I am toying with the idea of adding a music room on to my house. It will be for 2 channel only SET amp power and 110db efficent horns without any subs. With the speakers in the conners what are considered to be the best dimensions for such a room? Any advice or ideas will be appreciated!!!
Jay
FWIW:
1) Generally, it is not usually a good practice to have speakers in the corner. That tends to maximize the coupling of the bass drivers to vertical modes and horizontal modes in both directions and doesn't make for the best distribution of bass in the listening region. Many mastering folk just use two subs or two full-range speakers placed symmetrically left and right but spaced from the floor, side walls and back walls. If you want to go that far, there is also research by a fellow at Harman who works with Pascal Sigen, a thoughtful fellow who works now with A Blue Sky monitors, indicating that the best bass response comes from a carefully arranged array of mono subwoofers. More can theoretically be better, but four mono subs on the floor, one at the mid-point of the floor edge along each wall is about as good as you can do.

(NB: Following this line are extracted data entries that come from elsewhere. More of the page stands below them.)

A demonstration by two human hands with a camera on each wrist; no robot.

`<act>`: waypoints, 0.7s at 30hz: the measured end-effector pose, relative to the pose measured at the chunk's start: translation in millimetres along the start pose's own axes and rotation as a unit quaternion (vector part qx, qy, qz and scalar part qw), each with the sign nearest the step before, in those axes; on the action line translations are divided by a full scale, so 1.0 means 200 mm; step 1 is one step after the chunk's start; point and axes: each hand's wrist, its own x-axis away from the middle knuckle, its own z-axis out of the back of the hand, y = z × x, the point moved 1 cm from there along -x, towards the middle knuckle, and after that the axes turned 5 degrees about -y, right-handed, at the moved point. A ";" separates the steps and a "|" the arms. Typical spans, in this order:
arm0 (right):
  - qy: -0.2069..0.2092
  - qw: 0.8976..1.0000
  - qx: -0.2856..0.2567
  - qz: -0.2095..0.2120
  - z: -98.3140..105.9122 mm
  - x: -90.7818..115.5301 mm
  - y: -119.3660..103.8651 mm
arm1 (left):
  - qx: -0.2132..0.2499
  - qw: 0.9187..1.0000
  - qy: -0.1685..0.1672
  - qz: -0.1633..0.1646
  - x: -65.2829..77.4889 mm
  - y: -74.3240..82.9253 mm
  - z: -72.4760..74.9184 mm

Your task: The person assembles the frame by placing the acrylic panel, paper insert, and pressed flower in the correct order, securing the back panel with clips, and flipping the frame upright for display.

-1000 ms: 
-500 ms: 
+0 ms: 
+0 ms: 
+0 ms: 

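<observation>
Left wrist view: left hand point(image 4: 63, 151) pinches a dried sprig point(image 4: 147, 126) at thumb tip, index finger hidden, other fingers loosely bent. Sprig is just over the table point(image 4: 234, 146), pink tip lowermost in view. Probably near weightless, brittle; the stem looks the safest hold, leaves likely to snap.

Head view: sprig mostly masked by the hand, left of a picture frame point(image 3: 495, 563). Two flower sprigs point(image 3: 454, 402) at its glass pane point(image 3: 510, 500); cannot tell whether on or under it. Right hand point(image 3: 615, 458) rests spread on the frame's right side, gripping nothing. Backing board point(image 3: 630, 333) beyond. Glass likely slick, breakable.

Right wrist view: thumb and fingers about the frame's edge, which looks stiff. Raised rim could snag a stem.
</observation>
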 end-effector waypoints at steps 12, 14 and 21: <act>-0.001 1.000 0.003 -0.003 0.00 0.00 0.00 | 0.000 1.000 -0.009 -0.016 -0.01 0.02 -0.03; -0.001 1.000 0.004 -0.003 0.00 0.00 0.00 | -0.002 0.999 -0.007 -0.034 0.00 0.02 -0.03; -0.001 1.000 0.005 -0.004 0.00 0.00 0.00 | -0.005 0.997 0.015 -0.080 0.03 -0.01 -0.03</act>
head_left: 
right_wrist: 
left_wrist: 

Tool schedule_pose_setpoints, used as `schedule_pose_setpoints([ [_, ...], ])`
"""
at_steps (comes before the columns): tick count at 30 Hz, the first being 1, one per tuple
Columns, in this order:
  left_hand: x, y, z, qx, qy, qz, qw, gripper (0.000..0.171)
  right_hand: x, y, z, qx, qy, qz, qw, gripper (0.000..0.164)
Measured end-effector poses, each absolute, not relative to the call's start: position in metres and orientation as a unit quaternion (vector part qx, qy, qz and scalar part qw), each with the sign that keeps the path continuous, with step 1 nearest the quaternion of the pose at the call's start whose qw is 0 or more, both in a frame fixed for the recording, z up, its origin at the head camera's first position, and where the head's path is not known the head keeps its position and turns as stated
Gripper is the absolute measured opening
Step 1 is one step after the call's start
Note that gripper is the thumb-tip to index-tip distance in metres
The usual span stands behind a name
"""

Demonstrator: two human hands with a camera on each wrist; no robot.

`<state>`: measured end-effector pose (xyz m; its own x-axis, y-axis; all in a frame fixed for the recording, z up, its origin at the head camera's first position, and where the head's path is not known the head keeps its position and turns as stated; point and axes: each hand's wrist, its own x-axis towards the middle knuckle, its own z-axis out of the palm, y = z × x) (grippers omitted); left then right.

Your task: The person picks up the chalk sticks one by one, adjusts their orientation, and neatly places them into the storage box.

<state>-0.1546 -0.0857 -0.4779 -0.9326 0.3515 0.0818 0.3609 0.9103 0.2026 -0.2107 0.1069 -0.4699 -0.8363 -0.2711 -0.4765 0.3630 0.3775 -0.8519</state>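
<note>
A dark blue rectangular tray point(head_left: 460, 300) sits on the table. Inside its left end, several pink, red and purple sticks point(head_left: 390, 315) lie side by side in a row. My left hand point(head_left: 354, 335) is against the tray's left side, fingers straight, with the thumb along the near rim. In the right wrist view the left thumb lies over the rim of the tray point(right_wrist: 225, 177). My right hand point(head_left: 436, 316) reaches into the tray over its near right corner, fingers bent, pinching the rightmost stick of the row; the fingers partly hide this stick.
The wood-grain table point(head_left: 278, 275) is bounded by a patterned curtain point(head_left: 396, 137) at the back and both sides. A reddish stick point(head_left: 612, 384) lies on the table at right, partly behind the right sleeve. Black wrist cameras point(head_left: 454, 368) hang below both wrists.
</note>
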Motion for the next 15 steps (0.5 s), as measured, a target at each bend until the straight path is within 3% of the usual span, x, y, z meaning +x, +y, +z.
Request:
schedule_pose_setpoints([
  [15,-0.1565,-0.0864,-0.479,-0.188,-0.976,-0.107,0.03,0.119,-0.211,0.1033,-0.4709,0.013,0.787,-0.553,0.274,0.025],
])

2) Probably the best advice regarding room dimensions is: as large as possible, especially the ceiling height and use one of the cited sets of ratios to space the room modes as well as may be.
3) Regardless of dimensions, the quality of sound is mostly dependent upon proper installation of bass trapping to tame the room modes along with broadband absorbers to kill off first-order reflections and proper diffusers in the rear to create a sense of spaciousness. You want a minimum of 20 milliseconds after the direct sound before the first reflected sound hits your ears, which is why you want larger dimensions and absorption of first-order reflections (ceiling, back wall, side walls, floor). The bass traps help shorten the relaxation time of the room modes.
4) One simple example of a system that produces a high quality listening space is the ASC Attack Wall, which is basically a simple, portable system to produce a quality, repeatable mixdown listening space for audio production. I have the pleasure of using such a system in my studio to mix and monitor playback of my studio recordings and it is really a wonderful thing. The Studio Traps used to make up the Attack Wall aren't cheap, but apparently there are thousands of audiophiles around the planet content to spend far more on esoteric electronics (and high quality source material, such as the TP provides) without first ensuring they have a listening space that meets the specs we know are required for quality audio. That's a shame!